> [What to do]: The expected response is the full set of records, unchanged.

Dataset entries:
__________

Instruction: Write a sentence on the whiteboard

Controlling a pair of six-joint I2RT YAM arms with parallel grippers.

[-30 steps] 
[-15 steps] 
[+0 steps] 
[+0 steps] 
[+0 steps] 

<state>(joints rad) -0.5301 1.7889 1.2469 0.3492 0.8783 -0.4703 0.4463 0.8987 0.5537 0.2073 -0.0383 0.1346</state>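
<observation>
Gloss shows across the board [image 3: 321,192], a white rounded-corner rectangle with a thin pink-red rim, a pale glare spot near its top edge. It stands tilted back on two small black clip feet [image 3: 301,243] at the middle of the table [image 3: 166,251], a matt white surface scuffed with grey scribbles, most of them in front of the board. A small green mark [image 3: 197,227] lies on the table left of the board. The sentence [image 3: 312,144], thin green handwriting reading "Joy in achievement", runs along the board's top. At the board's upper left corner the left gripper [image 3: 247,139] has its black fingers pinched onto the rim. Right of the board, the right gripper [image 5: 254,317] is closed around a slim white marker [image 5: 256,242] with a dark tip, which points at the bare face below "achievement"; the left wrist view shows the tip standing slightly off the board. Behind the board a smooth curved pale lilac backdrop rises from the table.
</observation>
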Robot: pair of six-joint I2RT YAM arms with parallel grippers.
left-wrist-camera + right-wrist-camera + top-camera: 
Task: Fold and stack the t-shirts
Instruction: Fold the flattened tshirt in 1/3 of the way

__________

> [Result below]:
Instruction: Write a sentence on the whiteboard

Controlling a pair of six-joint I2RT YAM arms with parallel grippers.

[-30 steps] 
[-15 steps] 
[+0 steps] 
[+0 steps] 
[+0 steps] 

<state>(joints rad) -0.5301 1.7889 1.2469 0.3492 0.8783 -0.4703 0.4463 0.8987 0.5537 0.2073 -0.0383 0.1346</state>
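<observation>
Gloss shows across the board [image 3: 321,192], a white rounded-corner rectangle with a thin pink-red rim, a pale glare spot near its top edge. It stands tilted back on two small black clip feet [image 3: 301,243] at the middle of the table [image 3: 166,251], a matt white surface scuffed with grey scribbles, most of them in front of the board. A small green mark [image 3: 197,227] lies on the table left of the board. The sentence [image 3: 312,144], thin green handwriting reading "Joy in achievement", runs along the board's top. At the board's upper left corner the left gripper [image 3: 247,139] has its black fingers pinched onto the rim. Right of the board, the right gripper [image 5: 254,317] is closed around a slim white marker [image 5: 256,242] with a dark tip, which points at the bare face below "achievement"; the left wrist view shows the tip standing slightly off the board. Behind the board a smooth curved pale lilac backdrop rises from the table.
</observation>
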Robot: pair of six-joint I2RT YAM arms with parallel grippers.
left-wrist-camera + right-wrist-camera + top-camera: 
Task: Fold and stack the t-shirts
Instruction: Fold the flattened tshirt in 1/3 of the way

The submitted response is complete.